Monday was not Freddy’s best day. He freaked out pretty much all day (I would learn much later on that he was probably having major growing pains since he can no longer comfortably fit in his 3 month sleepers). Around midday, I found myself daydreaming about going on one of my friend Melanie’s spa weekends. If you don’t know Melanie, trust me, she is a spa getaway queen, her Facebook posts are enough to make one see green with envy. Anywho, as I was fantasizing about this hypothetical getaway, Chris walked in the room and I told him “So about that hunting camp trip… I’ve had a change of heart. As soon as Freddy isn’t nursing anymore, you can bring the boys up there…but you have to bring Ginger as well.” Well Chris saw right through my facade and told me “I’m not taking the boys away so that you can spend $1000 on a spa weekend” to which I replied “I’m sure I could get a better deal than that!” Alas, we were at an impass.
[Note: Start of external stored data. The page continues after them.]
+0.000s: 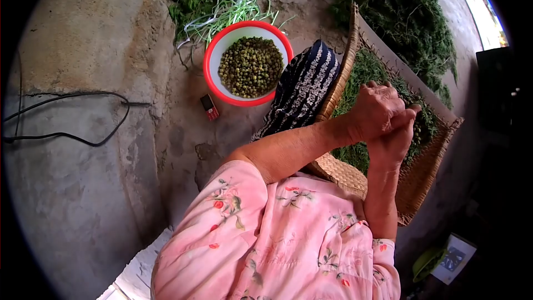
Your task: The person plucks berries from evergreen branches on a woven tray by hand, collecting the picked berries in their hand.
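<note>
Over a woven basket (425, 186) of green sprigs (361, 78), my two hands meet. My left hand (377, 111) is closed, its knuckles up, against the fingers of my right hand (394, 136), which is also closed and lies just below it. Whatever is between the fingers is hidden. The basket rests tilted beside a knee in dark patterned cloth (305, 86). Left of the knee stands a white bowl with a red rim (210, 72), holding small round green-brown fruits (251, 66).
A small red and black phone (210, 108) lies on the ground near the bowl. Pale green strips (239, 8) lie behind it. Heaps of green branches (394, 16) are at the top. A black cable (72, 136) loops at the left. A white box (453, 258) is at the lower right.
</note>
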A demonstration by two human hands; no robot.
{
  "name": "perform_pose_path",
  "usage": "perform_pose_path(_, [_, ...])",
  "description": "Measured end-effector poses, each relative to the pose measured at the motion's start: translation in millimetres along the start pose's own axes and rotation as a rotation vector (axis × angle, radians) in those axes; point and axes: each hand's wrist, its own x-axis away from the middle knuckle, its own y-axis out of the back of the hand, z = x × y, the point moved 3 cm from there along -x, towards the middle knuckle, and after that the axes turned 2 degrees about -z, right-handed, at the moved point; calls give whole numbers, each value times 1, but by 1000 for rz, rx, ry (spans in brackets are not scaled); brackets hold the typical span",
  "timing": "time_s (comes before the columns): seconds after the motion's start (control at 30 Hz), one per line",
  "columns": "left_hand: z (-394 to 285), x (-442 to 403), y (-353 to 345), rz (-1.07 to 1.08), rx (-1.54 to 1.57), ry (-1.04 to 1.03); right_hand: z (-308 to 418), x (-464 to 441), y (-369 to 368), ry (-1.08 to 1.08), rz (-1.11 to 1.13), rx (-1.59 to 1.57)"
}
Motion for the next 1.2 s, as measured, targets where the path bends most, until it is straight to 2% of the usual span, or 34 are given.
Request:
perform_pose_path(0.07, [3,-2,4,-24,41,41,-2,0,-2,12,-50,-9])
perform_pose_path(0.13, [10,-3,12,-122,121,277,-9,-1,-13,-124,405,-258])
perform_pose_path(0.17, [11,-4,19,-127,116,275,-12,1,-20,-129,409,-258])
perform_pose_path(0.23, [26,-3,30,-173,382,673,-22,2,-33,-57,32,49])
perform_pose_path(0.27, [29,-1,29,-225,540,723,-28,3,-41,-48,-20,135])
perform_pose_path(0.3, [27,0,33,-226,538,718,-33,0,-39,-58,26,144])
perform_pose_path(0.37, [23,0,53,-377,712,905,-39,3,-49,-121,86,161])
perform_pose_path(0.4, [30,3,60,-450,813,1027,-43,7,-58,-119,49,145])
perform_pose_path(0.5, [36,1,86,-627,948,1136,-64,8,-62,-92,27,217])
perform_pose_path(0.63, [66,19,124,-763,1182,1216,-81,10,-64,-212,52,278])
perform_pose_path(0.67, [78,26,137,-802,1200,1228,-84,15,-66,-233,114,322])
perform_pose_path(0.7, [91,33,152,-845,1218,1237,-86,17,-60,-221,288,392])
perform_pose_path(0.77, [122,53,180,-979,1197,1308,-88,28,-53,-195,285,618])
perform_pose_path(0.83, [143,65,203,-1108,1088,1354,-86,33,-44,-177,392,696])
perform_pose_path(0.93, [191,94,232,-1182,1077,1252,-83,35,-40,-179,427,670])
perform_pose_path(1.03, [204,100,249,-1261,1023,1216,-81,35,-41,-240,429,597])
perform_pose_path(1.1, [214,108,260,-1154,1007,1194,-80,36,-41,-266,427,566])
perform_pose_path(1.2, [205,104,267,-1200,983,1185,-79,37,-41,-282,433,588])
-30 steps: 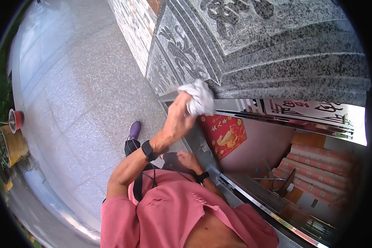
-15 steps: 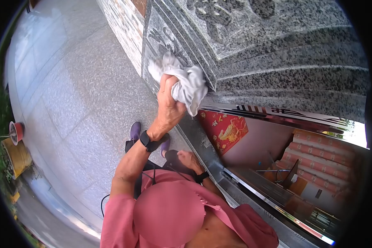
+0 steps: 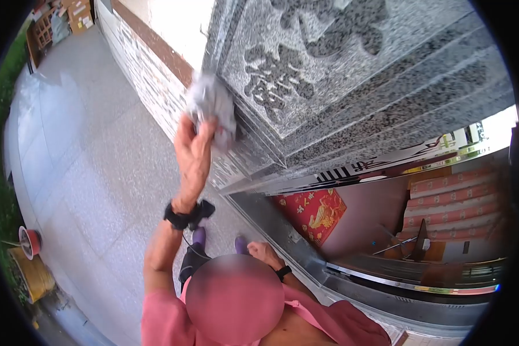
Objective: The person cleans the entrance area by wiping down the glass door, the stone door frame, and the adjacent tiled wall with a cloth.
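My left hand [image 3: 194,144] is closed on a crumpled whitish cloth [image 3: 213,109], blurred by motion. The cloth lies against the edge of a grey speckled stone pillar [image 3: 323,86] with carved characters, beside its moulded border. Down near my hip is my right hand [image 3: 263,252], its fingers curled in; whether anything is inside them is hidden.
Paved floor [image 3: 121,155] runs along a pale brick-patterned wall [image 3: 144,75]. On my right is a doorway with a metal threshold [image 3: 386,282] and a red poster [image 3: 317,216]. A red pot [image 3: 30,242] stands far left; cardboard boxes [image 3: 79,14] are at the back.
My left hand has moved the cloth left and slightly up along the pillar's edge. The view has shifted, bringing more wall and the boxes into sight. My right hand stays low by my hip.
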Demonstrator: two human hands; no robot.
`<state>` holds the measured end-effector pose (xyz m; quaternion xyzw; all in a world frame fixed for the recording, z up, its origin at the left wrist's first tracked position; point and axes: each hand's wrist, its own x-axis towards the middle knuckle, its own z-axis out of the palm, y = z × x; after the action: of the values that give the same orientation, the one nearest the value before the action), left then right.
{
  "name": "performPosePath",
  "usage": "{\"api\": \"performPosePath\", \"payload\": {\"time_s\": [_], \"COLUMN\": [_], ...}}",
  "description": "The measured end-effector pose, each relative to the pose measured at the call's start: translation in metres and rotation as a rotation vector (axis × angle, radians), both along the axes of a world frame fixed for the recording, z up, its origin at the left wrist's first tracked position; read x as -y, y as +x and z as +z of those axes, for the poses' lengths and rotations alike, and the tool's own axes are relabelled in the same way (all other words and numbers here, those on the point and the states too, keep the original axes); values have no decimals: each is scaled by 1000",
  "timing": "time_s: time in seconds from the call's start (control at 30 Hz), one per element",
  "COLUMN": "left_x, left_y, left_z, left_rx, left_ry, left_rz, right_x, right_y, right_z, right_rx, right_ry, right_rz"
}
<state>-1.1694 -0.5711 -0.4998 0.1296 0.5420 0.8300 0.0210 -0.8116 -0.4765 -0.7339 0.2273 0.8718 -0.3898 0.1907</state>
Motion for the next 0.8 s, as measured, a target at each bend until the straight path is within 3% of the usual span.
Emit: {"api": "performPosePath", "payload": {"time_s": [0.03, 0.13, 0.23, 0.33, 0.37, 0.43, 0.5, 0.6, 0.73, 0.8], "left_x": [0, -4, -33, -50, -51, -45, -46, -29, -7, 6], "left_y": [-16, -54, -78, -71, -69, -57, -53, -27, 17, 28], "left_z": [40, 149, 209, 219, 210, 168, 130, 69, -7, -23], "left_rx": [-114, -687, -1122, -1265, -1280, -1229, -1224, -1164, -876, -544], "left_ry": [65, -77, -14, 68, 94, -250, -200, -378, -626, -552], "left_rz": [30, 320, 358, 478, 499, 482, 406, 233, -70, -183], "right_x": [5, 16, 25, 35, 37, 40, 42, 38, 28, 27], "right_y": [-2, -10, -15, -13, -12, -8, 5, 0, -20, -33], "right_z": [-2, -2, -3, -9, -7, -3, -16, -23, -18, -17], "right_rx": [-23, -70, -57, -36, -50, -13, -7, 5, 9, -30], "right_ry": [8, 3, -5, -13, -21, -34, -23, -11, -37, -55], "right_rz": [8, 23, -6, 4, 24, 21, 54, 110, 149, 142]}}
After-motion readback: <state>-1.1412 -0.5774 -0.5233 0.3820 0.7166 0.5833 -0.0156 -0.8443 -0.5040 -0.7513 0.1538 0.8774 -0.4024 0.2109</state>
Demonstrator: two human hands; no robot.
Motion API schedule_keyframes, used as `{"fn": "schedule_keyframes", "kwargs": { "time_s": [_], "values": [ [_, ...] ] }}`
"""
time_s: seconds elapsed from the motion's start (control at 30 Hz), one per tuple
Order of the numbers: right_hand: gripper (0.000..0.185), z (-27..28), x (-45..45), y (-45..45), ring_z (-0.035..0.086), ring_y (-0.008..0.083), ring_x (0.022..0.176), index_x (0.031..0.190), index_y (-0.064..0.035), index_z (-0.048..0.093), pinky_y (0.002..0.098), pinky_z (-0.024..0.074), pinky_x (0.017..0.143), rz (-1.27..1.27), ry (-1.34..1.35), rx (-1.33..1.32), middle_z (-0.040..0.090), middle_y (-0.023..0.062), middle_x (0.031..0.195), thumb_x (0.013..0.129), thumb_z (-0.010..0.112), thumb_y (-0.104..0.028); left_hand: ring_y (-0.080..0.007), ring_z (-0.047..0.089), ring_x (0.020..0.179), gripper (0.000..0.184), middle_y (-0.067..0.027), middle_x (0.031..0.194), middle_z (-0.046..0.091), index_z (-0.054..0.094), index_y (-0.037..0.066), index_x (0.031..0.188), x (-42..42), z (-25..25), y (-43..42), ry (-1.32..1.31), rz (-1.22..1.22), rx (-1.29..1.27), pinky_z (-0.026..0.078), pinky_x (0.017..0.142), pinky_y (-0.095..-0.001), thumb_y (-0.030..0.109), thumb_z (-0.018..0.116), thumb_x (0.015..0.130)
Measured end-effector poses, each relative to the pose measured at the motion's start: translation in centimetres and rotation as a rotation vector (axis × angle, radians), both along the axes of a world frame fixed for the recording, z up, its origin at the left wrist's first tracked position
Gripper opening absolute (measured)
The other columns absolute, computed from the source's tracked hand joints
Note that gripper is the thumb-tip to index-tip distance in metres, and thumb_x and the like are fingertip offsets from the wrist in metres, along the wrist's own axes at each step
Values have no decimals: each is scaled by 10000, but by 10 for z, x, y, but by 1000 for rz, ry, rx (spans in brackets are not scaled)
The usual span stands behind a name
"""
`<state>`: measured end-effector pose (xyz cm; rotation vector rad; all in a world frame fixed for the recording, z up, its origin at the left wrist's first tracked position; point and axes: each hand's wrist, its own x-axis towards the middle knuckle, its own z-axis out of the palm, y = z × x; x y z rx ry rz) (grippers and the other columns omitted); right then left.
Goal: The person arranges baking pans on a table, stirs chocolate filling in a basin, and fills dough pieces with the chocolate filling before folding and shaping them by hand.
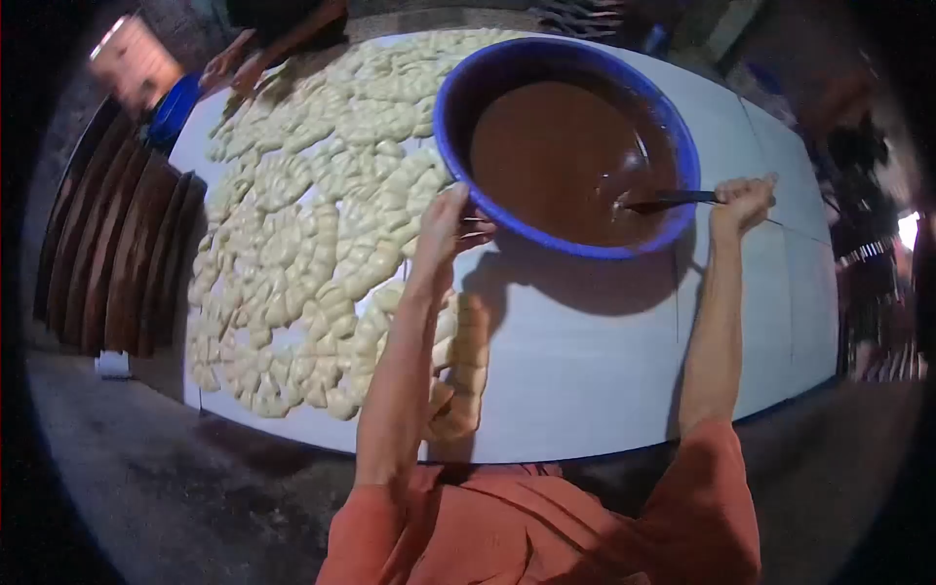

Anywho, that’s one example of how I’ve been contradicting myself. Here’s another. On Monday, closer to dinner time and during another one of Freddy’s freak outs, I confessed to Chris “I kind of wish he’d grow up a little already, and I don’t mean like 6 months old where he can start eating solids and sit up and stuff, but like be Henry’s age.” Much to my relief, Chris said he was feeling the same way. It was kind of like “We’ve been through all this before, we just want to enjoy our kids without this newborn stress or sleep deprivation”. Now before you think I’m a horrible parent for thinking this, rest assured, my wish for an older kid didn’t last very long. Yesterday Freddy started rolling around from his stomach to his back. He’s only 5 weeks old! It took Henry 2 months to start doing it. It wasn’t a fluke either, he’s done it several times since then. I got choked up when he started doing it, thinking “but he’s my baby! He can’t be doing this yet! I need more time!” and then I went off on a Jessi Spano, Saved by the Bell rant of “There’s never enough time, I’ll never get into Stanford!” (Sorry, whenever I complain that I don’t have enough time, that quote always comes up in my head and if I don’t vocalize it, it stays stuck in there for days. I’ve actually said it in meetings when we’re running out of time for a deadline, I can’t help it, it’s bigger than me guys, it’s bigger than all of us!)
So now I find myself wanting Freddy to age faster but stay young forever as well, but I guess all parents go through that.